Blueprints for Learning
Not much is known about how the design of a school can affect learning.
“The research is really quite limited,” says Harold L. Hawkins, a retired Texas A&M University professor who unsuccessfully tried several years ago to create national interest in the subject. “There have been many people over the years who thought the only way they could establish relationships was through test scores.”
“So many things affect learning,” he adds, “it is difficult to link it to one factor.”
But, if ever there was an opportunity to pay more attention to the subject, it is now, according to Strickland. Studies show that the country’s school buildings are in sad shape. One 1991 report suggests, in fact, that one in eight schools nationwide is physically “inadequate for education.” And large school districts, such as those in Atlanta, New York, and Las Vegas, Nev., are now looking to invest millions of dollars to replace deteriorating school buildings.
Strickland first tried his hand at designing schools at the request of New York parents’ groups looking for alternatives to school-building proposals that the city’s school board was considering. While much of that effort is still in limbo, Strickland says his designs were well received.
When he came to M.I.T. in 1992, Strickland suggested the architecture school make school design part of its curriculum. The New American School Design Project was launched in 1993 with funding from M.I.T.'s Trust in Diversity and Ernest A. Grunsfeld Fund.
In its first year, the project sponsored a conference that drew 200 architects, educators, and parents to examine the link between design and school reform. Strickland also created a school-design studio where graduate students could come up with plans for schools in different kinds of settings, such as the inner city, suburbs, or rural areas. The students also contracted with school officials in Berkeley, Calif., to offer ideas for reconfiguring the school system there.
The students focused first on designing an inner-city K-12 school.
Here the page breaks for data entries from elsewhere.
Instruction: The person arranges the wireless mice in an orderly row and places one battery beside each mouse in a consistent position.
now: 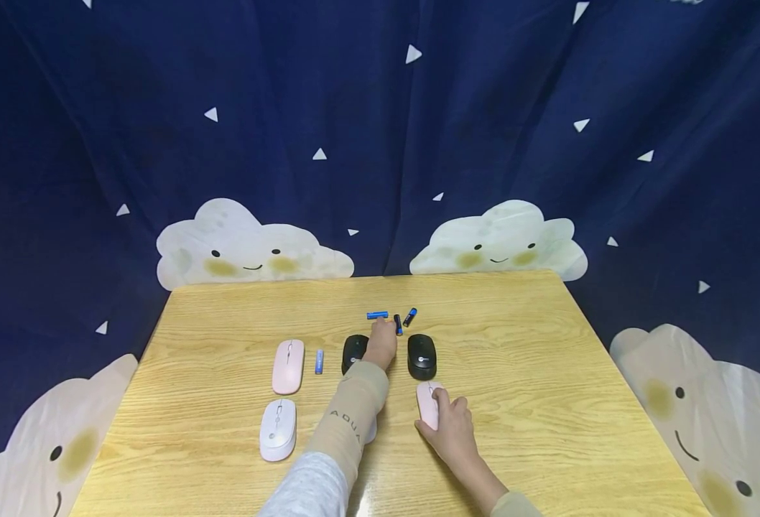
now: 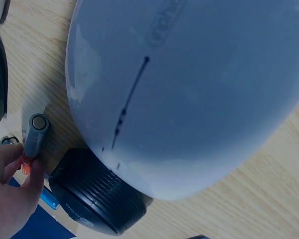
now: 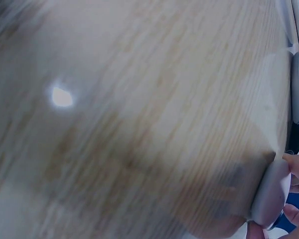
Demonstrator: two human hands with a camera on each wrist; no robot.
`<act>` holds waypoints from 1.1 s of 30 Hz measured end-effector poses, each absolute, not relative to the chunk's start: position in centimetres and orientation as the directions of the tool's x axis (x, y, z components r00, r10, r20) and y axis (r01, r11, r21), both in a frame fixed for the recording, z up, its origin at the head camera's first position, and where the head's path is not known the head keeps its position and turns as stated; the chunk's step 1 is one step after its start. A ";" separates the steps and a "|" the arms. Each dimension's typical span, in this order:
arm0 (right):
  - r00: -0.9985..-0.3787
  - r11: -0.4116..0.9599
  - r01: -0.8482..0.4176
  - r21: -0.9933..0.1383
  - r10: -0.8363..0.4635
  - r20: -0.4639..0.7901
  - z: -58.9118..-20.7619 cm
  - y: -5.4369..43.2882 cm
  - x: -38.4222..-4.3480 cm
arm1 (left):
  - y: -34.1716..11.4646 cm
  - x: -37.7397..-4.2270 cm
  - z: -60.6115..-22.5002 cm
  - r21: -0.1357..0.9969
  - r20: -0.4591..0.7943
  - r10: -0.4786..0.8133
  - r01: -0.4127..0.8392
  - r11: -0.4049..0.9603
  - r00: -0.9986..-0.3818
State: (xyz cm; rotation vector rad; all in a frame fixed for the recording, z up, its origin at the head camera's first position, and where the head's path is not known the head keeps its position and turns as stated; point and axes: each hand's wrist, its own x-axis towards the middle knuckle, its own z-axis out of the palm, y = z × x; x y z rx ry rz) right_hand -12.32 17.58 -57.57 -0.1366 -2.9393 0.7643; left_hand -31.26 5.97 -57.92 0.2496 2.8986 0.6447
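The left hand (image 1: 382, 343) has its grip pinching a battery (image 2: 36, 133); the right hand (image 1: 455, 431) grips a pink computer mouse (image 1: 428, 405), a black mouse (image 1: 422, 353) near its twelve o'clock.

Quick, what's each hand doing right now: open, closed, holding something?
Left hand: closed, pinching a battery.
Right hand: closed around a pink mouse on the table.

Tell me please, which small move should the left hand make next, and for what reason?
Perhaps the left hand should lift the pinched battery gently clear of the others. It already has this battery between thumb and finger, other batteries lie close by, and the right hand holds a pale pink mouse.
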 end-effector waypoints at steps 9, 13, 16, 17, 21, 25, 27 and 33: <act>-0.990 0.867 0.072 -0.493 0.124 0.073 -57.5 17.5 -12.3 | 6.2 -32.4 -59.7 0.413 -0.116 0.170 0.108 0.904 -0.979; -0.988 0.868 0.069 -0.492 0.126 0.084 -57.5 17.5 -12.3 | 6.4 -34.6 -64.0 0.393 -0.058 0.178 0.142 0.909 -0.982; -0.988 0.869 0.063 -0.491 0.123 0.090 -57.5 17.5 -12.3 | 6.3 -34.3 -62.6 0.397 -0.122 0.170 0.109 0.911 -0.978; -0.989 0.869 0.062 -0.491 0.121 0.089 -57.5 17.5 -12.3 | 6.2 -33.8 -61.5 0.400 -0.128 0.164 0.100 0.911 -0.978; -0.990 0.867 0.064 -0.494 0.116 0.077 -57.5 17.5 -12.3 | 5.6 -30.7 -56.6 0.435 -0.149 0.132 0.055 0.899 -0.980; -0.990 0.865 0.064 -0.498 0.117 0.075 -57.4 17.5 -12.3 | 5.3 -29.7 -55.6 0.477 -0.121 0.124 0.052 0.877 -0.985; -0.990 0.864 0.067 -0.500 0.119 0.073 -57.4 17.5 -12.3 | 5.2 -29.7 -55.6 0.494 -0.120 0.125 0.050 0.868 -0.985; -0.990 0.860 0.073 -0.505 0.126 0.070 -57.4 17.4 -12.3 | 5.1 -29.9 -56.1 0.511 -0.053 0.125 0.081 0.856 -0.991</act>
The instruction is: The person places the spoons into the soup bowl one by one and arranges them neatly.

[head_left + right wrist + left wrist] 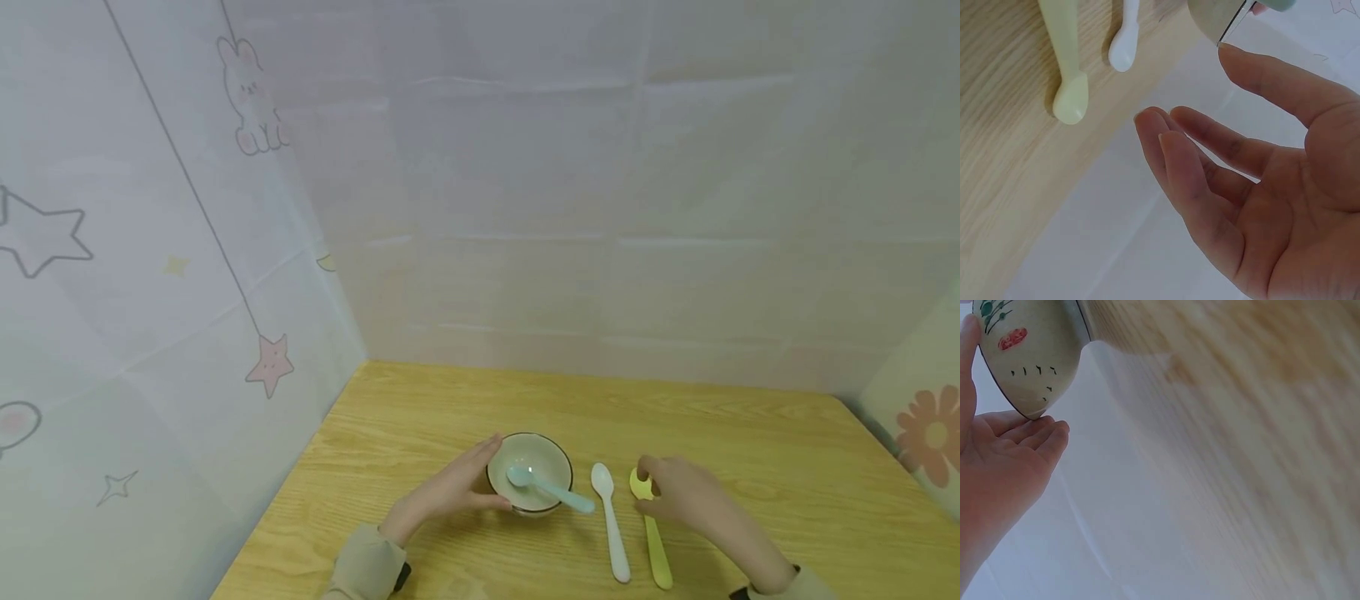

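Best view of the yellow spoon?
Head view: the yellow spoon shows end to end, though the right hand partly covers it. The right wrist view shows only part, cut off by the top edge; the left wrist view doesn't show it.

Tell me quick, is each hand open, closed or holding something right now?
Left hand: holding the bowl by its side, between thumb and fingers.
Right hand: open, holding nothing, over the yellow spoon.

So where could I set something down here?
Bare wooden table lies between the round cream bowl and the pale sheet behind, and right of the right hand. Crowded: left hand at the bowl, light blue spoon leaning in it, long white spoon, slim yellow spoon by the right hand.
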Motion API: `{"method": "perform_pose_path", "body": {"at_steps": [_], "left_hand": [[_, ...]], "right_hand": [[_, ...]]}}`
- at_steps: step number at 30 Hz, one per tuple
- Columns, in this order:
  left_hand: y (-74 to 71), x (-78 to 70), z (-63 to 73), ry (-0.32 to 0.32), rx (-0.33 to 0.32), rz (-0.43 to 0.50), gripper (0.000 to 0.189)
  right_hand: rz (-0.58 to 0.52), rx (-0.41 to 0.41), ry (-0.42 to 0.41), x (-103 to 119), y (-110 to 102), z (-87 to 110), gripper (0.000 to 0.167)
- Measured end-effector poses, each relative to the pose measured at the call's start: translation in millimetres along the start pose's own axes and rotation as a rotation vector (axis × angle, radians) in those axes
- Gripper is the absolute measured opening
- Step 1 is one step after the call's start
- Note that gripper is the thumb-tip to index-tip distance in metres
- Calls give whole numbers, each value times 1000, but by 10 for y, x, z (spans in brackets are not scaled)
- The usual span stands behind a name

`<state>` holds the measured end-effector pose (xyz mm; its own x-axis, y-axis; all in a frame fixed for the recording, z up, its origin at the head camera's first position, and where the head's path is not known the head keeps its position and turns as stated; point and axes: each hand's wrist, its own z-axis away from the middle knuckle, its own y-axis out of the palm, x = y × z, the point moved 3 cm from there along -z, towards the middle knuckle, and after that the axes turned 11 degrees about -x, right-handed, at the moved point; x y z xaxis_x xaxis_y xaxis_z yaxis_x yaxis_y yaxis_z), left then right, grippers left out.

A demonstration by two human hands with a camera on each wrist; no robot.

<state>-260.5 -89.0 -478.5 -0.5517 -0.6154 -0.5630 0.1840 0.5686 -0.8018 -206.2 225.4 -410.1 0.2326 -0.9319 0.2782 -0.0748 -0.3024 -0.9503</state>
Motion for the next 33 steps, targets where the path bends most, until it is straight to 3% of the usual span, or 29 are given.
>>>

For the site, they choose two blocks that straddled two of Boston’s poorer neighborhoods--Roxbury and the South End.
In preparation for the project, they consulted with teachers in a residential program at the university. They read the works of such education thinkers and reformers as John Dewey, Deborah Meier, and Sara Lawrence Lightfoot. And they looked at the way buildings other than schools combined public and private spaces. They even studied designs for a monastery, English country houses, and the social clubs that popped up in this country earlier in the century.
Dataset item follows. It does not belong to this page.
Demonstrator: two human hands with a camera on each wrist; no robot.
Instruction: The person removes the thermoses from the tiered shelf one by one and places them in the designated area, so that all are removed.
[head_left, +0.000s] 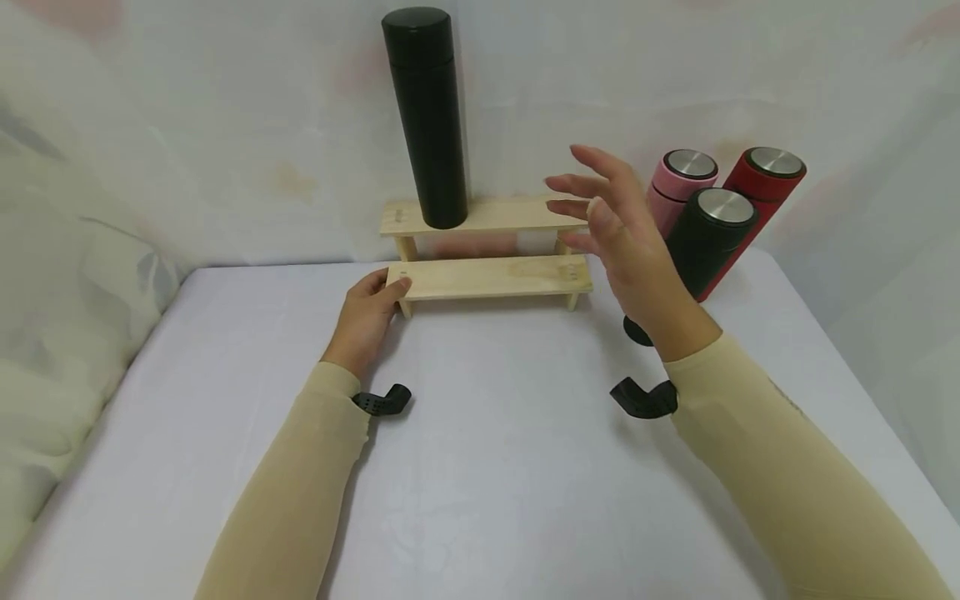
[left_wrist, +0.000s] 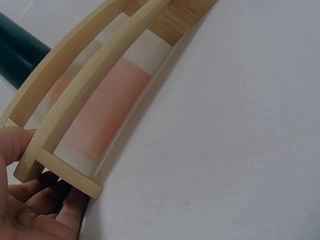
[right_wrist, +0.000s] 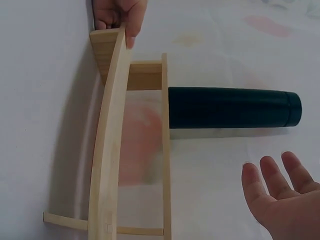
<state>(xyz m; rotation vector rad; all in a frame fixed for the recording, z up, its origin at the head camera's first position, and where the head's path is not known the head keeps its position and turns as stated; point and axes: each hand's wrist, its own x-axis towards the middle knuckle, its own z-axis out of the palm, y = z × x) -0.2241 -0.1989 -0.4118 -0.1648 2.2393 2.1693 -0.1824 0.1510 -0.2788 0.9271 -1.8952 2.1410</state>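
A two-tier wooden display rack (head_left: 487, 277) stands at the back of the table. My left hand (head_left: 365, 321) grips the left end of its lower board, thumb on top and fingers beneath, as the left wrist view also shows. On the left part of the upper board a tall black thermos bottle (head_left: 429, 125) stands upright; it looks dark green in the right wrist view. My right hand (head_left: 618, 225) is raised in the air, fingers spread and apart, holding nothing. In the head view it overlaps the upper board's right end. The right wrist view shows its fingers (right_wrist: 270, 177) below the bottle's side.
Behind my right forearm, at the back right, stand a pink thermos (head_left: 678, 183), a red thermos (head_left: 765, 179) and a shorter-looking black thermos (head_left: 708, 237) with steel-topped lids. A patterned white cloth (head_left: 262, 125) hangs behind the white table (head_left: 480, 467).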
“A good school building is like a good house--or a hotel for kids and teachers--in that it has a variety of spaces that provides a variety of opportunities for interaction,” says Strickland. “If we thought of schools as providing houses for people with that kind of richness of space and variety of activities then we’d be designing much different buildings from the ones we have.”
The students drew several conclusions from their research. First, their inner-city school designs would be for small neighborhood schools attended by children from the time they entered kindergarten--or earlier--until they graduated from 12th grade.
“We thought this was an interesting issue because older and younger kids might learn from each other and might establish a relationship with the school over time,” Strickland explains. What’s more, he says, a principal in Roxbury has found that parents don’t want their children to leave her K-8 school to go on to high school.
The architecture students also decided the spaces they designed had to be flexible. Classrooms, for example, would open into one another for group activities. And students would be able to study independently in small, quiet spaces but still work with their classmates in larger areas.
Teachers would have offices that they might share with one or two other teachers or keep to themselves. After all, Strickland says, “we don’t ask other professionals to walk around with a book and park wherever it’s convenient.”
And all of the buildings would be organized around a central courtyard and would be integrated in some way into the life of the city around them.
Schools to Scale
With these outcomes in mind, the students developed seven design schemes.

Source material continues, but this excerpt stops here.